Vixar awarded NSF SBIR grant for VCSELs

PLYMOUTH, MN--Vixar was awarded a Phase II SBIR grant by the National Science Foundation (NSF; Arlington, VA) for the development of integrated wafer-scale vertical-cavity surface-emitting lasers (VCSELs) and VCSEL arrays with heterogeneous lensing (meaning lens arrays fabricated separately and then combined with the VCSEL arrays).

PLYMOUTH, MN--Vixar was awarded a Phase II SBIR grant by the National Science Foundation (NSF; Arlington, VA) for the development of integrated wafer-scale vertical-cavity surface-emitting lasers (VCSELs) and VCSEL arrays with heterogeneous lensing (meaning lens arrays fabricated separately and then combined with the VCSEL arrays). While lenses can be fabricated directly on VCSELs using photolithographic techniques, the heterogeneous alternative--creating lens arrays separately from a material more suited to optics fabrication, then combining them with the VCSELs--can both simplify the process and produce a better end product.

Vixar is an independent designer and manufacturer of high-performance VCSELs that emit at wavelengths from 650 to 900 nm; the company targets new applications and markets driven by miniaturization and high optical output, including sensor and device applications in the biomedical, industrial, office-product (scanners, for example), military, automotive, and consumer industries. Because VCSELs can be made en masse without cleaving, they are especially useful and cost-effective in arrays.

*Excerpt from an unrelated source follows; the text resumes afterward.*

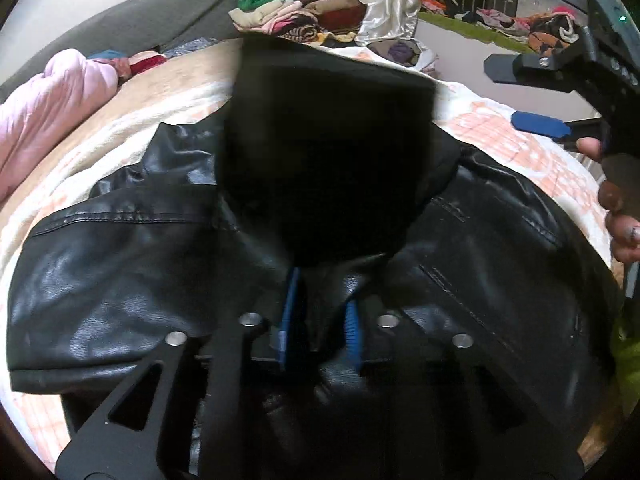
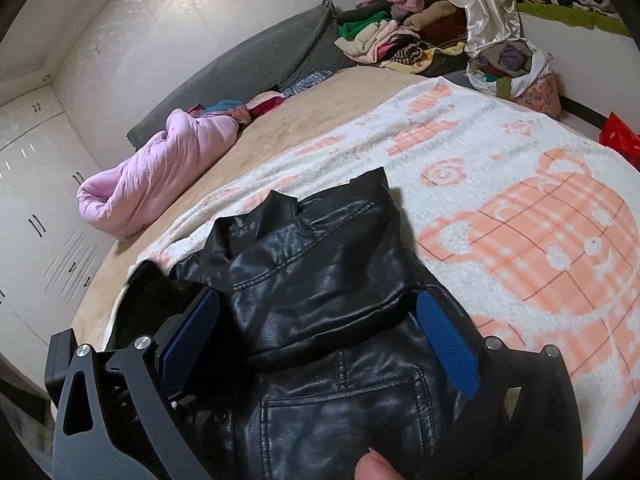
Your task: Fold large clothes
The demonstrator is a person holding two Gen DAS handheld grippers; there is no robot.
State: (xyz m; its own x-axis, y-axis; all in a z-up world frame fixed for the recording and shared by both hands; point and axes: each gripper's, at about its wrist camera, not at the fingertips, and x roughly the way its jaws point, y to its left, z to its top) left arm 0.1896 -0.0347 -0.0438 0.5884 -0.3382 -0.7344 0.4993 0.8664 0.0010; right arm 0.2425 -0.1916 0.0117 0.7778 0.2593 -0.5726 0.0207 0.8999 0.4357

“The primary objective of the NSF small business innovation research/small-business technology transfer (SBIR/STTR) program is to increase the incentive and opportunity for small firms to undertake cutting-edge, high risk, high quality scientific, engineering, or science/engineering education research that would have a high potential economic payoff if the research is successful,” says Mary Hibbs-Brenner, Vixar’s CEO. “We believe we are pursuing a cutting-edge, high quality engineering project that can benefit across many industries.”

Very large VCSEL arrays

Vixar was founded by Hibbs-Brenner and Klein Johnson, both of who were previously at Honeywell International (Richardson, TX), and who initiated Honeywell’s first research work on VCSELs in the early 1990s. Honeywell went on to become the largest supplier of VCSELs for data communications, before selling its VCSEL Optical Products unit to Finisar (Sunnyvale, CA) in 2004.

“In its early stage, Vixar worked on improving performance and reliability of red VCSELs to a point where commercial deployment is now viable,” says Hibbs-Brenner. “The company is leveraging its semiconductor-design expertise in red VCSELs, along with its experience gained in the data communication industry, to cost-effectively package laser-diode arrays up to 14 inches in length.”

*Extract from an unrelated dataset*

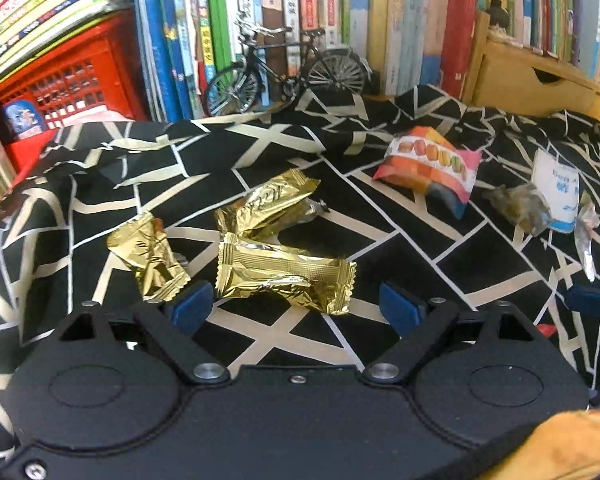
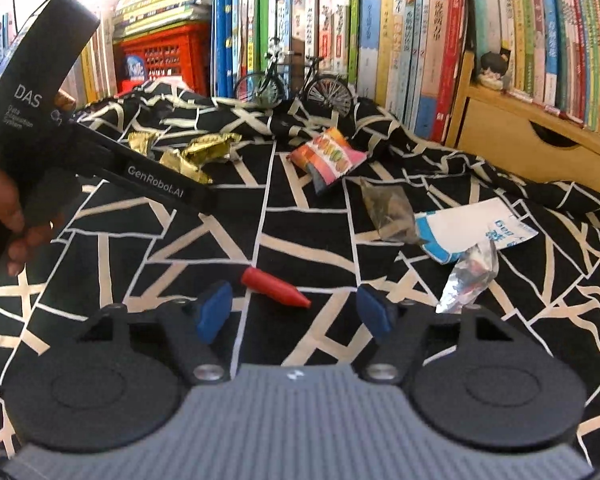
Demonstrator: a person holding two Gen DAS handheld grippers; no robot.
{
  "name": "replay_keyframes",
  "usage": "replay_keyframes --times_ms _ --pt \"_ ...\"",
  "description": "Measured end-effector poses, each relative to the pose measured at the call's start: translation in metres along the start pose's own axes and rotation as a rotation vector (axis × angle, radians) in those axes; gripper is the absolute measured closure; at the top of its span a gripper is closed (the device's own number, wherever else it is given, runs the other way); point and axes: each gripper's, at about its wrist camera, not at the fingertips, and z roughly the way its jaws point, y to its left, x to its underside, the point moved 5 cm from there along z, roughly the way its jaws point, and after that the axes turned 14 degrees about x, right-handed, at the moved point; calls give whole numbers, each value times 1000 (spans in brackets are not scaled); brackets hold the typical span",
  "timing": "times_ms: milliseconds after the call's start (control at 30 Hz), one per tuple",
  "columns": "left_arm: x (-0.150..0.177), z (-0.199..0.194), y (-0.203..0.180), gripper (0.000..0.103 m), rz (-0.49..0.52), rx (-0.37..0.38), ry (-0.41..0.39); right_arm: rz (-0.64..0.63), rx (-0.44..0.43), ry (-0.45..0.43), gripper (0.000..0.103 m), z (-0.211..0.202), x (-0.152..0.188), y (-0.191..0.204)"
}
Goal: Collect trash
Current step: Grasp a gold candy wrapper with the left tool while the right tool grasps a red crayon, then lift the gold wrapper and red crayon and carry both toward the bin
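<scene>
Crinkled gold foil wrapper point(image 1: 284, 280) is found just ahead of the left gripper point(image 1: 296, 308), lying crosswise.
Jaws are held wide, empty; the right gripper point(image 2: 294, 308), likewise wide and empty, is faced by a red tapered cap point(image 2: 274, 286).

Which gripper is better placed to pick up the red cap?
Right. The right gripper is open with the red cap lying just ahead between its fingers; the left gripper faces a gold wrapper instead.

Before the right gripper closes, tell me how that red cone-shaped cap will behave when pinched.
The red cap lies on its side, tapered and smooth, so it will probably squirt out or roll in an arc. It looks like rigid plastic, likely light. The soft cloth underneath may give.
</scene>
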Motion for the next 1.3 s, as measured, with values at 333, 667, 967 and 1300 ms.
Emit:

In the heterogeneous process, the lenses are typically fabricated in a separate macroscopic molded-plastic array that is then aligned to the VCSEL package as a separate component. “For data communication, two common variants include VCSELs either in a 1 x 4 or a 1 x 12 VCSEL-array format on a 250 micron pitch,” explains Hibbs-Brenner. “In contrast, our project will develop a chip-scale package with the lens array integrated into the package. This will allow more densely spaced arrays, which is of interest for applications outside of data communication--for example, for sensing, scanning, or printing. We intend to develop arrays with as many as 64 elements on a single chip.” The end result of the SBIR will be a packaging technology that is ready to be applied to specific products, including both discrete VCSELs and VCSEL arrays, notes Hibbs-Brenner.

Just one example of the financial benefit of VCSELs can be found in an oxygen sensor from Applied Analytics (AAI; Concord, MA), made specifically to monitor the oxygen line at 760 nm (see www.laserfocusworld.com/articles/367413); the use of a VCSEL rather than a conventional distributed-feedback laser diode lowered the price of the instrument without reducing performance. For uses requiring arrays rather than single VCSELs, the economy of scale is, of course, an even bigger enticement.